Urchins need to be able to bore straight into solid rock. The tides of the ocean push and pull, and without a good solid connection, they would float away. And so they have a series of grinding teeth that allow them to chew away rock and attach themselves. These teeth are incredibly sharp and incredibly durable. For years we knew urchins could do this, but we couldn’t figure out how they managed it.

Recently, a team of scientists discovered how this was possible. The teeth of the urchin are actually made of two substances–one very hard material and one less-hard material. As the teeth chomp, the hard material takes the brunt of the impacts. Over time, the hard material chips away–but unlike the steel in our knives, these chips occur at pre-determined spots. Thanks to the less-hard material, the chips always take place at a point where they reveal the next ultra-hard edge. All this takes place on a microscopic scale, so the urchin’s teeth appear to last a long time.

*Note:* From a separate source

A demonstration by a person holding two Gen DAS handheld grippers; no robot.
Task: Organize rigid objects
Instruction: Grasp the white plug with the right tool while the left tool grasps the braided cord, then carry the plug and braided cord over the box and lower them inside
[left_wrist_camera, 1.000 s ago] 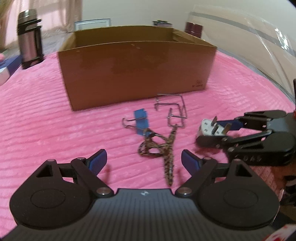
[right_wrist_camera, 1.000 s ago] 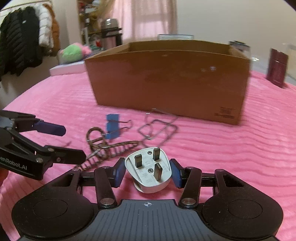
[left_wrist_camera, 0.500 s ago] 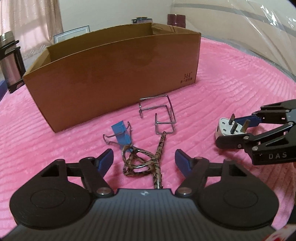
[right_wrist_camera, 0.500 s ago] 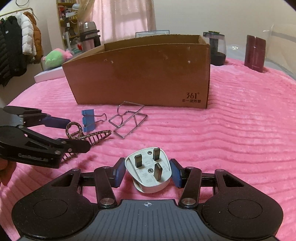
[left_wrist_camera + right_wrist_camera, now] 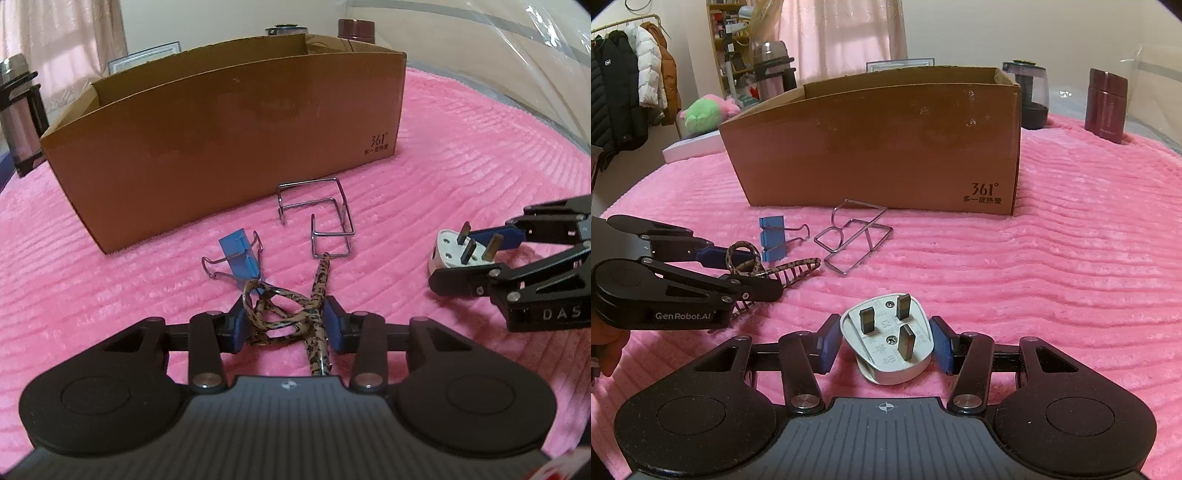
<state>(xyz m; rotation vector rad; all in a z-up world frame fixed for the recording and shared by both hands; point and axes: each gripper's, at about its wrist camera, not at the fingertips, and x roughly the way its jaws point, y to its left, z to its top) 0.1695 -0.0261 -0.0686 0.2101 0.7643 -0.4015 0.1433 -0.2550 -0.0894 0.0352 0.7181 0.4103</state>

Additionally they are constantly growing new teeth so the cycle occurs indefinitely.

This technology, brought into the knife world, would require a degree of metallurgical skill that, at the current time, is either impossible or far too expensive. If science and engineering bring the cost down, we could have blades that last quite a long time and yet are always sharp. Because our knives can’t grow new steel, they would eventually shrink to a point where they aren’t all that useful, but the urchin teeth show that the rate of material loss is relatively slow as all of this chipping and breaking occurs on a microscopic scale.

Possible? Yes.

Years Away: 20. As with the gecko lock, we have the tech, but scaling it down to fit in a knife that costs a reasonable sum seems far away. I can imagine industrial cutters with this tech much sooner. Imagine a cardboard box cutter machine that costs $30,000 with a cutter head of this that costs $5,000. That seems like it is 5 years away. A $50 knife is a different question.

There are a few more pieces of tech or sources of inspiration out there for updating our favorite EDC gear. Look for more in Part II.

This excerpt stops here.